== THE TASK ==
For each line below that holds the word "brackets", make a copy.

▼

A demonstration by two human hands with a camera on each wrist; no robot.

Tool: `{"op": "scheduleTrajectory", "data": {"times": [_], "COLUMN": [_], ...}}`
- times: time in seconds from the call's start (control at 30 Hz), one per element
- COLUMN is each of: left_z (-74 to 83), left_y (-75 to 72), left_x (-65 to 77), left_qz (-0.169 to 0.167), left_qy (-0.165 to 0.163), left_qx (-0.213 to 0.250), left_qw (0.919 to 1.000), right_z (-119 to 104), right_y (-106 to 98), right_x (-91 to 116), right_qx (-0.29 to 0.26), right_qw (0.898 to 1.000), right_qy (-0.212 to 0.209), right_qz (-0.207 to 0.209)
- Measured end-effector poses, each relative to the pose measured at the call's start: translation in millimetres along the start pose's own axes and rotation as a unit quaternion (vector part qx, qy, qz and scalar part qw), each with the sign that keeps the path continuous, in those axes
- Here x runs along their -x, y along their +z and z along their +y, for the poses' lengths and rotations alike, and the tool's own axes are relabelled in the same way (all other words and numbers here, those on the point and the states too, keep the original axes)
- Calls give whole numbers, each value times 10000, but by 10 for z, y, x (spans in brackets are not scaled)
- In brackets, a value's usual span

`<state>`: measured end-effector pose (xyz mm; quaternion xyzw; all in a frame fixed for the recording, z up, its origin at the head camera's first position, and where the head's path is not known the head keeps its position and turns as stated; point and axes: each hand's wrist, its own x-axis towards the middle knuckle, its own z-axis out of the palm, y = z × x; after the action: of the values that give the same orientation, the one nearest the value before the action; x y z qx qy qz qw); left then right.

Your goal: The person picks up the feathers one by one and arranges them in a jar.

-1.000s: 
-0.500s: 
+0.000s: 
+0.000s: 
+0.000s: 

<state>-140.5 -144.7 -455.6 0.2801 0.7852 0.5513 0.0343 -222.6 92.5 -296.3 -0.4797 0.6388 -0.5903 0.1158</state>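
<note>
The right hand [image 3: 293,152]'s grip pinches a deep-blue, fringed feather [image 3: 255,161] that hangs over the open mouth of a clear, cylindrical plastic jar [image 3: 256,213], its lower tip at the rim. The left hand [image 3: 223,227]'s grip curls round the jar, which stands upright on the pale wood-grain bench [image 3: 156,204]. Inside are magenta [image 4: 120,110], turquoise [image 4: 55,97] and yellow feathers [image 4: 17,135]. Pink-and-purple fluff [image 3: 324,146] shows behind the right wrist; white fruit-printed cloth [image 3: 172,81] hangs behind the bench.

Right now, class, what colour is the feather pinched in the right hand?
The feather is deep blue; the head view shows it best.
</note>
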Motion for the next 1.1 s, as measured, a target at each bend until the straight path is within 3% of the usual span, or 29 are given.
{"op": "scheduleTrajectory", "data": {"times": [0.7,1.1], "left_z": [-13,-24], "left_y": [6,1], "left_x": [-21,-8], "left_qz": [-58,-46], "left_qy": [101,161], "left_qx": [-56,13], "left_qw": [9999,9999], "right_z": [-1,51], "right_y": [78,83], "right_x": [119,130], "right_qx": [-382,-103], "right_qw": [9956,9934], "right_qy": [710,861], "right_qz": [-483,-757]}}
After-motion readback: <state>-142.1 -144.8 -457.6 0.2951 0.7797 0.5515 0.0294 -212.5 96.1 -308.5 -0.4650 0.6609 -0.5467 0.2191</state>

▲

== REPLY TO THE TASK ==
- Calls give whole numbers, each value times 10000, but by 10 for z, y, x (spans in brackets are not scaled)
- In brackets, a value's usual span

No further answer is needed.